About

Isabel Sorrells (b. 2001) is a Connecticut-based artist whose oil paintings investigate the impact of her experience as a sexual assault survivor on the intersecting relationships between her body, sexuality, and sense of identity. Engaging with themes of beauty, fear, violence, and desire, Isabel's paintings deconstruct and reconfigure fragmented images of plants, flowers, and her own body into ambiguous tangles of limbs and flesh, blurring lines between figurative and botanical forms to create subjects that function as both embodied memories and living, autonomous creatures, resisting fixed identity. Simultaneously chaotic and controlled, her compositions reference elements of design and architecture, often employing symmetry and repetition impose order and structure upon a fragmented sense of self. Color plays a central role in Isabel's work; palettes drawn from photographs, environments, and objects tied to the experiences that drive her conceptual ideation ground each painting in the memory, sensation, or conflict it explores.
Isabel's work rejects the glorification of sexual violence and objectification of the nude female form in the art historical canon, engaging instead with the role of women artists in the history of both figurative and still-life flower painting, their exclusion from the academic painting sphere, and their turn towards botanical painting and drawing as an alternative entry point to academia and art-making. Drawing inspiration from her fascination with botanical evolution, Isabel’s plant-human hybrid subjects (or ‘orchid monsters’) adapt in response to threat, borrowing survival strategies from the natural world and using mimicry, visual cues, and physical defense structures to ward off predators.
Isabel’s paintings embrace contradiction—grotesque yet beautiful, alluring yet unsettling, turbulent yet restrained—as a means of understanding survival as an ongoing process of transformation, radical acceptance, and re-making identity.

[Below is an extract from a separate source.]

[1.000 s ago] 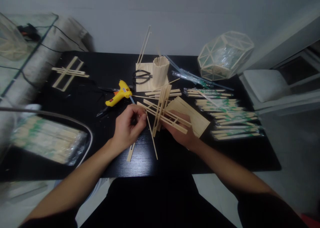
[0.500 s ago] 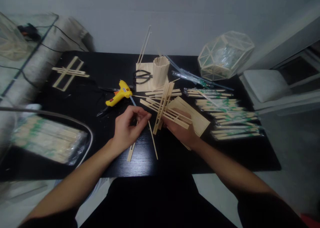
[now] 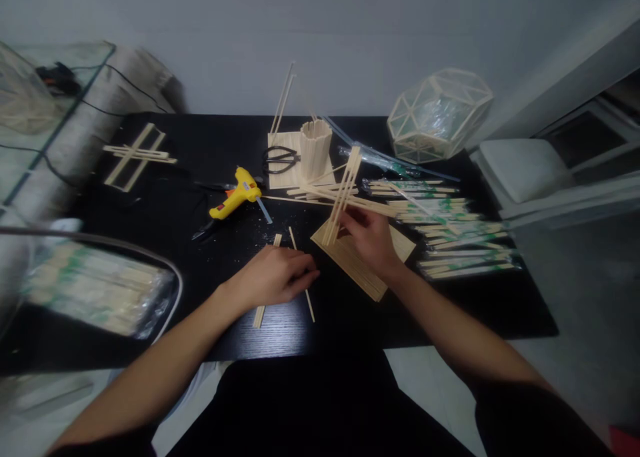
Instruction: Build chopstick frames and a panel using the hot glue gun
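Note:
My right hand (image 3: 369, 238) is closed on a crossed frame of wooden chopsticks (image 3: 343, 197), one set upright and another running across behind it. The frame is held over a flat square panel of joined sticks (image 3: 360, 270). Lower and to the left, my left hand (image 3: 280, 275) hovers palm down with bent fingers and a small gap at the thumb; nothing shows in it. Under its fingers lies a single thin stick (image 3: 310, 305). A short bundle of chopsticks (image 3: 259, 315) lies partly hidden beneath the palm.
A yellow glue gun (image 3: 235, 193) lies left of centre. Behind stand a stick-built cup (image 3: 316, 153) on a square base and black-handled scissors (image 3: 280, 159). Wrapped chopsticks (image 3: 450, 230) lie right, a bagged pack (image 3: 100, 283) left. Another crossed frame (image 3: 135, 155) sits back left.
My right hand has turned the crossed frame and shifted it slightly right and up, baring the square panel. My left hand has dropped away from the frame, down over the loose sticks.

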Demonstrator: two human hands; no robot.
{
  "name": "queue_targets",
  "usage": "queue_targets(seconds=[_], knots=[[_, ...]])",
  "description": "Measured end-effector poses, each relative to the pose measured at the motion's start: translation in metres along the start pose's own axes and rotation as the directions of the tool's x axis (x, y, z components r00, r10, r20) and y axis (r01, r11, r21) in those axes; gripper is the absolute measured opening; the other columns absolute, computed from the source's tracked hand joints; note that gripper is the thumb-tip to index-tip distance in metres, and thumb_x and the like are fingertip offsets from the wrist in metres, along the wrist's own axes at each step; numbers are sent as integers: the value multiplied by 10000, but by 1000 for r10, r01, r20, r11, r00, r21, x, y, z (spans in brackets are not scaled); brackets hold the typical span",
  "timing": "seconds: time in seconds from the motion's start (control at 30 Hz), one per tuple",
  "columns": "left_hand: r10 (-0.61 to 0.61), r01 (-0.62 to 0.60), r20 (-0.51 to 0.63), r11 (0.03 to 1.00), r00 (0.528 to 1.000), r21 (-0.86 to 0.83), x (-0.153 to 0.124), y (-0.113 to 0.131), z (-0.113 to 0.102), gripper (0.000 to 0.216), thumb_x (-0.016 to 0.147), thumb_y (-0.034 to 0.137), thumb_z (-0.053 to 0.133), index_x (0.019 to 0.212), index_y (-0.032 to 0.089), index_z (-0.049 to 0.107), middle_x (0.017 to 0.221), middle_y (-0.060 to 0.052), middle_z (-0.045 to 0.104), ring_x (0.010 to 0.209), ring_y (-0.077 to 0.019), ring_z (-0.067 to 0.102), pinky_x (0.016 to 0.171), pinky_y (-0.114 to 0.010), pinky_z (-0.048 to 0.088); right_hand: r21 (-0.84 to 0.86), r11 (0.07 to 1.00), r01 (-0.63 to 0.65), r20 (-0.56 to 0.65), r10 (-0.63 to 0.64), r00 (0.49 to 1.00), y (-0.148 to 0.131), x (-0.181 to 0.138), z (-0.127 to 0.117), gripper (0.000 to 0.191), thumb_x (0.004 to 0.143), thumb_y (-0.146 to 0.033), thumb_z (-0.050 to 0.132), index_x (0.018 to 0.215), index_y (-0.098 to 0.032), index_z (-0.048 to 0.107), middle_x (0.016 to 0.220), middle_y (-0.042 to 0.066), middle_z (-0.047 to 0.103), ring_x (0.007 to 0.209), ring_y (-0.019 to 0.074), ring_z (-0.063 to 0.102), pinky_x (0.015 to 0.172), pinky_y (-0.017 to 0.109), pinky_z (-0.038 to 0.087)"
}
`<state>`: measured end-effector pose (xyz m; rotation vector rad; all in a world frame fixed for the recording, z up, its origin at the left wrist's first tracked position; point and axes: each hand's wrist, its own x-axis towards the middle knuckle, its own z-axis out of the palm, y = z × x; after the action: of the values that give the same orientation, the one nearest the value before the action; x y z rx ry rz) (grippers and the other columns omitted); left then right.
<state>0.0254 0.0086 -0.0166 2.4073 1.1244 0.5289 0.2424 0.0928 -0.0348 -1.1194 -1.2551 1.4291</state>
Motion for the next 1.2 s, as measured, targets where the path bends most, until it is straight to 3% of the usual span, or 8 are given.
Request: queue_targets(seconds=[0.2, 0.4, 0.53, 0.67, 0.83, 1.03, 1.1, 1.2], knots=[[-68, 68, 54, 998, 996, 5, 4, -1, 4, 301, 1063, 347, 548, 832, 192, 662, 660, 24, 656, 576, -116, 625, 573, -263, 413, 26, 1000, -14, 0, 14, 1000, 5, 3, 0, 336, 801, -494, 867, 952, -204, 794, 935, 53, 809, 851, 229, 771, 716, 354, 660], [-206, 151, 185, 949, 961, 277, 11, 7, -10, 359, 1086, 360, 485, 825, 178, 652, 783, -49, 718, 656, -182, 688, 580, -304, 420, 55, 998, -8, -28, 9, 1000, 3, 6, 0, 333, 778, -506, 871, 901, -204, 802, 906, 59, 816, 853, 238, 770, 747, 373, 662], [-414, 286, 251, 861, 875, 421, 18, 13, -21, 353, 1082, 394, 485, 929, 159, 700, 913, -114, 761, 799, -259, 758, 666, -335, 507, 52, 998, 26, -56, -23, 998, 2, 9, -1, 361, 760, -530, 872, 900, -204, 803, 887, 61, 815, 837, 246, 775, 740, 381, 665], [-625, 475, 230, 741, 746, 475, 26, 20, -21, 368, 1046, 474, 540, 1011, 157, 724, 1020, -160, 784, 942, -331, 785, 770, -388, 564, 59, 997, 50, -69, -46, 997, 3, 11, -3, 397, 771, -552, 859, 952, -204, 806, 956, 80, 832, 912, 273, 791, 791, 408, 669], [-712, 600, 250, 693, 656, 399, 34, 28, -14, 259, 992, 365, 576, 1027, 167, 740, 1038, -162, 796, 1007, -340, 785, 794, -386, 570, 55, 992, 117, -53, -114, 992, 5, 12, -2, 391, 826, -560, 812, 1014, -219, 786, 1073, 90, 833, 1012, 282, 792, 914, 455, 657], [-705, 620, 212, 701, 677, 352, 31, 25, -19, 211, 924, 330, 612, 940, 163, 740, 963, -157, 801, 902, -317, 779, 727, -366, 538, -111, 961, 253, -144, -267, 953, -1, 13, -5, 257, 868, -467, 760, 953, -225, 780, 999, 66, 839, 990, 279, 794, 964, 443, 628], [-646, 609, 181, 762, 742, 221, 28, 23, -28, 160, 895, 317, 637, 876, 180, 717, 844, -96, 783, 774, -251, 749, 673, -324, 511, -182, 944, 277, -156, -306, 939, -6, 13, -8, 218, 895, -441, 733, 921, -230, 783, 939, 55, 836, 925, 268, 795, 898, 416, 637], [-502, 522, 147, 833, 852, -182, 25, 21, -44, 85, 851, 274, 643, 817, 200, 667, 719, -8, 734, 647, -166, 684, 618, -266, 482, -267, 916, 298, -154, -346, 925, -9, 13, -13, 200, 929, -419, 708, 931, -241, 800, 890, 44, 830, 828, 249, 785, 814, 396, 640]])
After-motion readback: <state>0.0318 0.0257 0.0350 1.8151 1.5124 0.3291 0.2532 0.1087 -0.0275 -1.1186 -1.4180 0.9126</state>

Her practice is guided by an exploration of what it means to be desired, to be objectified, to survive sexual violence--and most importantly, what it means to continue to exist, evolve, and desire in a body that has endured it--and when understanding is impossible, her work invites a viewer to sit within the strangeness of continued survival in the aftermath of experiences that feel world-ending.
Isabel received her BA in Art with Honors from Lafayette College in 2023. In 2024, she completed the Canopy Program through NYC Crit Club in a cohort led by NYC-based painter Jennifer Coates and is a current participant in a Canopy 2.0 cohort co-led by Matt Phillips and program founder Catherine Haggarty. Group exhibitions include Personal Effects at the Canopy Gallery in Chelsea, NYC (January 2025), Say it Loud! at Brookfield Craft Center in Brookfield, CT (August 2025), Remnants and Relics at Anonymous Society Gallery in Redding, CT (November 2025), FLASH at Anonymous Society Gallery in Redding, CT (December 2025), and Point Blanc x The Inner Circle NYC in Tribeca, NYC (January 2026.)